**What you are asked to do:** An exact, complete copy of the data is all that is needed.

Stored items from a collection
******************************
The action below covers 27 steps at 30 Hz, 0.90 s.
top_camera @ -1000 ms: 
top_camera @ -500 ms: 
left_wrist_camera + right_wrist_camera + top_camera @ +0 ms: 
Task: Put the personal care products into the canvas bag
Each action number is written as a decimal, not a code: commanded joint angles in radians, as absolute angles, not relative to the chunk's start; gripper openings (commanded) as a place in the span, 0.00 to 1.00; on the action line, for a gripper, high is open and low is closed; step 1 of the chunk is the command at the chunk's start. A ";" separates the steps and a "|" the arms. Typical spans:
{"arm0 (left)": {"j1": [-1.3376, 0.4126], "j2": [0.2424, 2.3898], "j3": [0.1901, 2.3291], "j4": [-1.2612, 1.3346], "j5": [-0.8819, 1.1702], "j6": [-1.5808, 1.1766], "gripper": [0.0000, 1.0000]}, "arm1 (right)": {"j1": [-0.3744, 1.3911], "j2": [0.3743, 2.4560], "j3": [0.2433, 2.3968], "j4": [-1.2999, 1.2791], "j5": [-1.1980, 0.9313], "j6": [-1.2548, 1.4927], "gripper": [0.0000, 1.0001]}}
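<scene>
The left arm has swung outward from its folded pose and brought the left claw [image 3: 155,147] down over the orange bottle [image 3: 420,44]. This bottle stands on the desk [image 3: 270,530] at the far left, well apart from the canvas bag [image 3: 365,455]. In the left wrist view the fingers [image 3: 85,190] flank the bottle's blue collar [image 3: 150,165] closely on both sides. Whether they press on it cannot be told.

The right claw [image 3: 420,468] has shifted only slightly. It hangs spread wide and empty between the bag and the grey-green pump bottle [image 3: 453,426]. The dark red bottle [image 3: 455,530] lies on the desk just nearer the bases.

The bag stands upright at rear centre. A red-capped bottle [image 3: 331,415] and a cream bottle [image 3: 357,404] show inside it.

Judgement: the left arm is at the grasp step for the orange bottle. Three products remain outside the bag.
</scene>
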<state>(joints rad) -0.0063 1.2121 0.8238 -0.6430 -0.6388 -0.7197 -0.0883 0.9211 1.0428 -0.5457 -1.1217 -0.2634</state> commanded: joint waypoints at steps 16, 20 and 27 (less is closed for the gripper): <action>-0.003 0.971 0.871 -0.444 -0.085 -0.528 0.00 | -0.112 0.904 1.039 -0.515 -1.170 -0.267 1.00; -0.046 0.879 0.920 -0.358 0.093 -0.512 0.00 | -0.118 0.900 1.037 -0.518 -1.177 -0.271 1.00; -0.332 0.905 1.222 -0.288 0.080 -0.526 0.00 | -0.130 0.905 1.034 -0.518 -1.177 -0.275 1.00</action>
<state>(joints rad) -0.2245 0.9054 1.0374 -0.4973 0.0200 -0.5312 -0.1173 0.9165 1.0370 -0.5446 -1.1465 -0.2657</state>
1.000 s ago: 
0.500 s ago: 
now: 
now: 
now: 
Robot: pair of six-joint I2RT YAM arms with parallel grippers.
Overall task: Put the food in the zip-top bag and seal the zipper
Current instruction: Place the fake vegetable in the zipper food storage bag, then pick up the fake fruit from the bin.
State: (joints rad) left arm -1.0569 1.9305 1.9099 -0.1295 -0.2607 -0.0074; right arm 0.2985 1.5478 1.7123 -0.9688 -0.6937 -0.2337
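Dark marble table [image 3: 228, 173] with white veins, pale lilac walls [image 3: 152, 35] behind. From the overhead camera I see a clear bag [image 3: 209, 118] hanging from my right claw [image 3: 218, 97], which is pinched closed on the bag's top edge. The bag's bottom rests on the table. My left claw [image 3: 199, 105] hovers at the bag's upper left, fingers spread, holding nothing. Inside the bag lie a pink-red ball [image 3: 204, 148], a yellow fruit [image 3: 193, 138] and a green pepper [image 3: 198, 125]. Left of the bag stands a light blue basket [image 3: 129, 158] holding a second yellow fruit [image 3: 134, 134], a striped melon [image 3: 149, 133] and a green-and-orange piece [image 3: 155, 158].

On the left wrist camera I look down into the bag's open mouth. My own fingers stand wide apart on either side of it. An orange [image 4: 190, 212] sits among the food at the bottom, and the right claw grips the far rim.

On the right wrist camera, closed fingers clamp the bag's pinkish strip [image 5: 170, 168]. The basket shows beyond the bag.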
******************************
**Reply:**
The action below covers 27 steps at 30 Hz, 0.90 s.
top_camera @ -1000 ms: 
top_camera @ -500 ms: 
left_wrist_camera + right_wrist_camera + top_camera @ +0 ms: 
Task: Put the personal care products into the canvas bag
Each action number is written as a decimal, not a code: commanded joint angles in radians, as absolute angles, not relative to the chunk's start; gripper openings (commanded) as a place in the span, 0.00 to 1.00; on the action line, for a gripper, high is open and low is closed; step 1 of the chunk is the command at the chunk's start. A ";" separates the steps and a "|" the arms. Typical spans:
{"arm0 (left)": {"j1": [-1.3376, 0.4126], "j2": [0.2424, 2.3898], "j3": [0.1901, 2.3291], "j4": [-1.2612, 1.3346], "j5": [-0.8819, 1.1702], "j6": [-1.5808, 1.1766], "gripper": [0.0000, 1.0000]}, "arm1 (right)": {"j1": [-0.3744, 1.3911], "j2": [0.3743, 2.4560], "j3": [0.2433, 2.3968], "j4": [-1.2999, 1.2791], "j5": [-1.1980, 0.9313], "j6": [-1.2548, 1.4927], "gripper": [0.0000, 1.0001]}}
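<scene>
The left arm has swung outward from its folded pose and brought the left claw [image 3: 155,147] down over the orange bottle [image 3: 420,44]. This bottle stands on the desk [image 3: 270,530] at the far left, well apart from the canvas bag [image 3: 365,455]. In the left wrist view the fingers [image 3: 85,190] flank the bottle's blue collar [image 3: 150,165] closely on both sides. Whether they press on it cannot be told.

The right claw [image 3: 420,468] has shifted only slightly. It hangs spread wide and empty between the bag and the grey-green pump bottle [image 3: 453,426]. The dark red bottle [image 3: 455,530] lies on the desk just nearer the bases.

The bag stands upright at rear centre. A red-capped bottle [image 3: 331,415] and a cream bottle [image 3: 357,404] show inside it.

Judgement: the left arm is at the grasp step for the orange bottle. Three products remain outside the bag.
</scene>
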<state>(joints rad) -0.0063 1.2121 0.8238 -0.6430 -0.6388 -0.7197 -0.0883 0.9211 1.0428 -0.5457 -1.1217 -0.2634</state> commanded: joint waypoints at steps 16, 20 and 27 (less is closed for the gripper): <action>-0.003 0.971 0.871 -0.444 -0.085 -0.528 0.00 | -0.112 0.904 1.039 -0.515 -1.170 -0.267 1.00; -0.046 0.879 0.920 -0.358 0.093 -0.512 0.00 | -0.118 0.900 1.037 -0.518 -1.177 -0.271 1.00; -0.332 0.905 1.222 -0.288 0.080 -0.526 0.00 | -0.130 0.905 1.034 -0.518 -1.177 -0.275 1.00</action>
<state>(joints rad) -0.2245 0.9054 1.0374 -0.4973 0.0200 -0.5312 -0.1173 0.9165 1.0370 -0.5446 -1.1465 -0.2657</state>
1.000 s ago: 
0.500 s ago: 
now: 
now: 
now: 
Robot: pair of six-joint I2RT YAM arms with parallel grippers.
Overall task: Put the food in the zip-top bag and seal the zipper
Current instruction: Place the fake vegetable in the zipper food storage bag, then pick up the fake fruit from the bin.
State: (joints rad) left arm -1.0569 1.9305 1.9099 -0.1295 -0.2607 -0.0074; right arm 0.2985 1.5478 1.7123 -0.9688 -0.6937 -0.2337
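Dark marble table [image 3: 228, 173] with white veins, pale lilac walls [image 3: 152, 35] behind. From the overhead camera I see a clear bag [image 3: 209, 118] hanging from my right claw [image 3: 218, 97], which is pinched closed on the bag's top edge. The bag's bottom rests on the table. My left claw [image 3: 199, 105] hovers at the bag's upper left, fingers spread, holding nothing. Inside the bag lie a pink-red ball [image 3: 204, 148], a yellow fruit [image 3: 193, 138] and a green pepper [image 3: 198, 125]. Left of the bag stands a light blue basket [image 3: 129, 158] holding a second yellow fruit [image 3: 134, 134], a striped melon [image 3: 149, 133] and a green-and-orange piece [image 3: 155, 158].

On the left wrist camera I look down into the bag's open mouth. My own fingers stand wide apart on either side of it. An orange [image 4: 190, 212] sits among the food at the bottom, and the right claw grips the far rim.

On the right wrist camera, closed fingers clamp the bag's pinkish strip [image 5: 170, 168]. The basket shows beyond the bag.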

Nothing else is needed, and the exercise is over.